Cendekiawan seperti Chen Duxiu, Cai Yuanpei, Li Dazhao, Lu Xun, dan Hu Shi merupakan tokoh hasil pembelajaran klasik yang diikuti oleh pemikiran Barat, yang memimpin pemberontakan melawan budaya Konfusianisme. Mereka melakukan pergerakan kebudayaan baru China berdasarkan standar global dan Barat dalam bidang individualisme, teknologi, dan khususnya pada bidang demokrasi dan ilmu pengetahuan. Peran mereka dalam mengubah China tradisional yaitu seperti: Li Dazhao yang merupakan seorang nasionalis berideologi komunis anarkis-yang kemudian berideologi Marxis, mempunyai peranan penting dalam revolusi China. Dengan tujuan untuk memperkuat paham politik China, ia menggabungkan ideology nasionalis dan marxis. Hu Shi, seorang intelektual lulusan Amerika, dipengaruhi oleh John Dewey dan Thomas Huxley, akhirnya ideologi pragmatis tertanam dalam dirinya. Ideologi pragmatis tersebut kemudian menjadi pokok pencapaian dalam evaluasi etnik dan pemikiran tradisional China. Chen Duxiu mengubah kesusastraan dan personal intelektual China. Aksinya yang mengenalkan pemikiran Barat di China menimbulkan revolusi intelektual yang menghancurkan tradisionalisme China dan memicu periode pergerkan kebudayaan baru di China. Setelah kembali dari Jepang pada tahun 1915, Chen Duxiu menemukan The Youth Magazine, yang kemudian dinamakan New Youth. Penerbitan New Youth bertujuan untuk membangkitkan semangat bangsa China untuk menghancurkan tradisi lama yang tersendat, dan agar China dapat memasuki periode kebudayaan baru.

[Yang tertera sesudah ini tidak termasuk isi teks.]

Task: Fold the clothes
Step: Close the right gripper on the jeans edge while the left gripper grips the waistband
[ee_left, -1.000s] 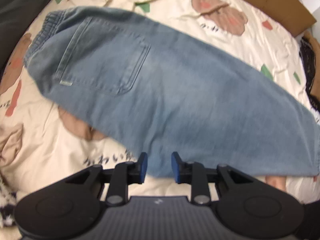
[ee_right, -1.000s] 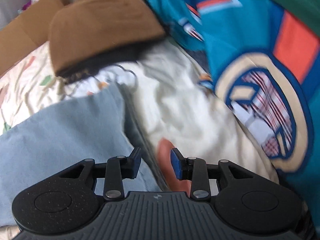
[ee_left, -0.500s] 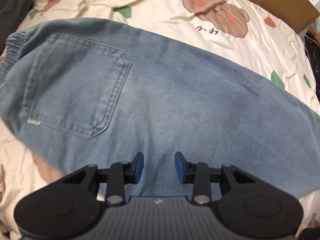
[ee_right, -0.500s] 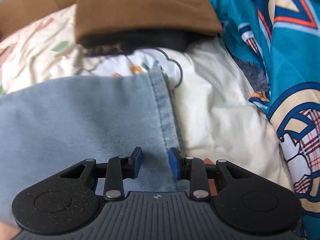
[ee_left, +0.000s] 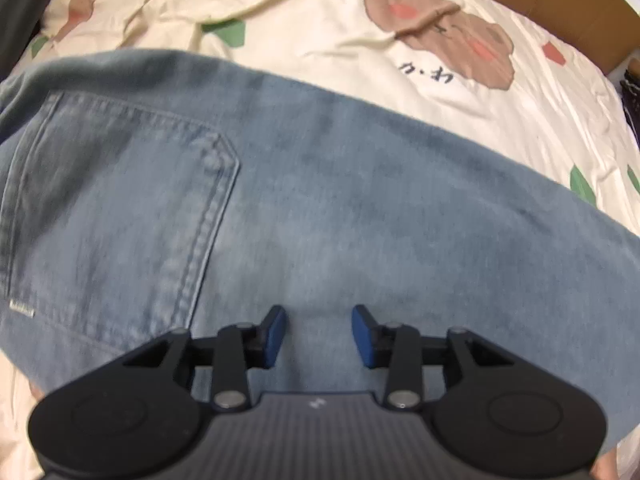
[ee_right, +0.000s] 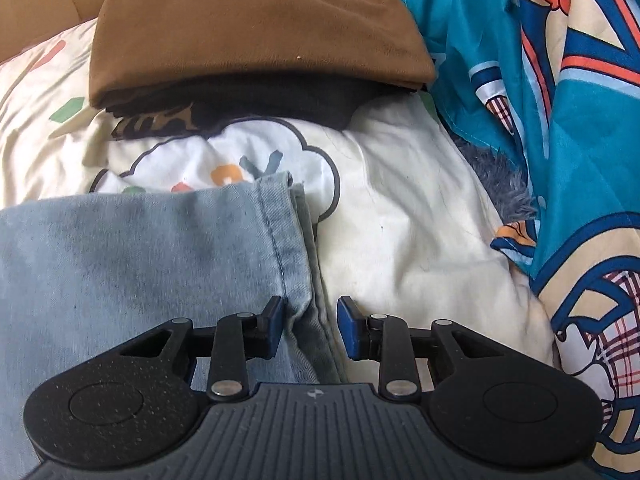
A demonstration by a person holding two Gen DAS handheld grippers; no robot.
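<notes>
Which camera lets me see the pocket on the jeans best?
The left wrist view. The back pocket on the jeans fills its left side, stitching clear. The right wrist view shows only the jeans' hemmed leg end, no pocket.

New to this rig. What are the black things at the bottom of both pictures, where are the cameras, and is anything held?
No robot here: a person carries one two-finger tool in each hand, with a fisheye camera looking along its fingers. The left view shows the left hand-held gripper above the light blue denim jeans, near the back pocket; its jaws are opening, with nothing pinched. The right view shows the right hand-held gripper open over the jeans' hem edge, not gripping it. The jeans lie flat on a cream cartoon-print bedsheet. Beyond are a folded brown cloth and a teal patterned quilt.
</notes>
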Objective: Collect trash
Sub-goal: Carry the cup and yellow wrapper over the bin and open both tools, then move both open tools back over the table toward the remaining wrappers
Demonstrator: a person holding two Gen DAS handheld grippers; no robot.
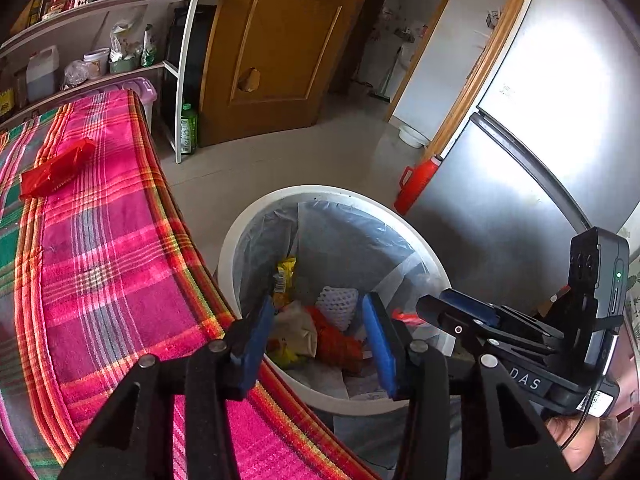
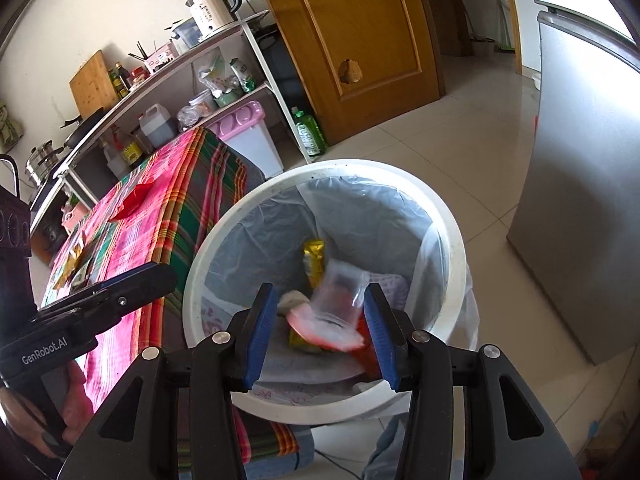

Chen dengan keras menentang

tradisionalisme yang dianggapnya sebagai akar dari kegagalan China. Penentangan Chen terhadap tradisionalisme tersebut membuka pandangan baru dalam bidang intelektual China dan dengan cepat ia mendapatkan dukungan yang antusias dari pemuda terpelajar. Pergerakan kebudayaan baru menerima dorongan yang luar biasa ketika Cai Yuanpei mengambil alih kedudukan rektor di Universitas Nasional Beijing, (disingkat Beida) pada Desember 1916

Kesimpulan

Gerakan 4 Mei 1919 timbul karena kekecewaan masyarakat Cina akibat hasil perjanjian Versailles. Masyarakat China menganggap pengalihan hak kekuasaan Shandong sebagai pengkhianatan yang dilakukan oleh kekuatan-kekuatan Barat dan juga sebagai simbol agresi Jepang, serta lemahnya pemerintahan Warlord (panglima perang) yang korup, Yuan Shi-kai (). Marah akan penghinaan China di Versailles, mahasiswa di Beijing mengadakan demonstrasi pada tanggal 4 Mei 1919. Dibalik Gerakan 4 Mei ini, ada beberapa tokoh yang berperan penting, antara lain Chen Du Xiu, Li Da Zhao, Hu Shi, Cai Yuanpei, dan Lu Xun. Mereka merupakan tokoh hasil pembelajaran klasik yang diikuti oleh pemikiran Barat, yang memimpin pemberontakan melawan budaya Konfusianisme. Pemikiran tokoh-tokoh ini mempengaruhi gaya pikir masyarakat Cina dalam berbagai bidang. Mereka semua bertujuan untuk mengubah Cina tradisional menjadi modern dengan pengaruh pemikiran barat seperti Komunisme dan Marxisme.